The moon was rising through a misty haze directly ahead, and the specter-like shadows of distant mountains stretched in wavering lines across the gray surface of the desert, in startling imitation of gentle, rippling water. If ever the expression “still life” was appropriate, it seemed, at that instant, a vivid reality. And in the midst of what was a most entrancing sight, there suddenly appeared an army of grim sentinels that looked like headless men, with outstretched arms rising in rigid silence out of the earth, all around and beyond us. It was as weird and ghostly a spectacle as ever the eye-witnessed, and it required a neater approach and closer inspection to solve the mysterious scene. We had emerged from the canyon, just at the rising of the moon, into the midst of a forest of bayonet cactus. They grow the same size from the root to the tips of the few branches that stand out from the main trunk like the arms of gibbets, and which give them, in the moonlight, the looks of hideous, headless monsters. The picture of Plutonian deviltry was increased by the shadowy movements of vagabond coyotes gliding in silent stealth through the ghostly forest. And when informed that this section was then the favorite rendezvous of the Mexican bandit, Chavez and his gang, who roamed from here to Elizabeth Lake, and toward Los Angeles, it quickened the pulse and banished sleep for the remainder of that night’s ride. Since then, the cactus forest has been located, to make it into paper by the usual process, and what seemed to us a spot of weird romance, is to be converted into prosy fact.
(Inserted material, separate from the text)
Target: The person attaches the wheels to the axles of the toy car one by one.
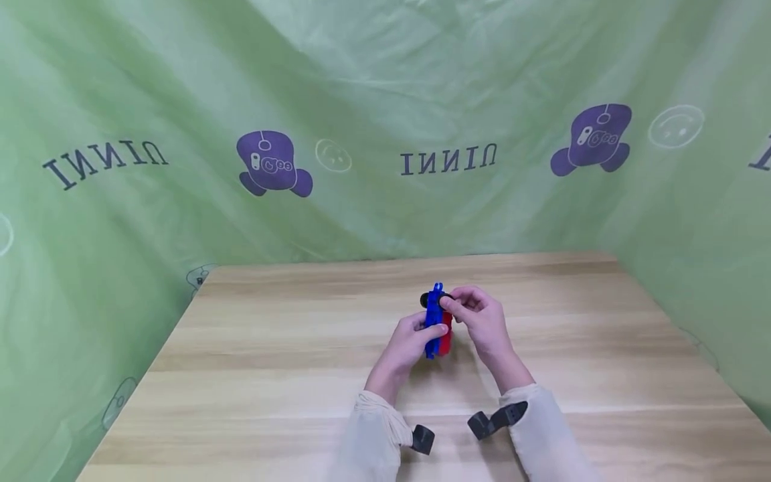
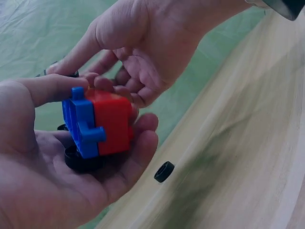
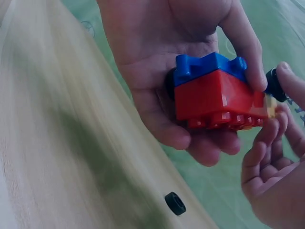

By William Daugherty, for the Reno Evening Gazette, March 14, 1891. Compiled and edited by Kathy Weiser/Legends of America, updated January 2021.

About the Author: Written by William Daugherty wrote for the Reno Evening Gazette in 1891. The Gazette was first published on October 12, 1876, and continued for the next 107 years. In 1977, it was merged with the Nevada State Journal and continues to exist today as the Reno Gazette-Journal.

Note: The article is not verbatim as spelling errors, minor grammatical changes, and editing have occurred for the ease of the modern reader.

Also See:

Pioneers on the Nevada Frontier (Reno Evening Gazette)

Tales of the Overland Stage (Reno Evening Gazette)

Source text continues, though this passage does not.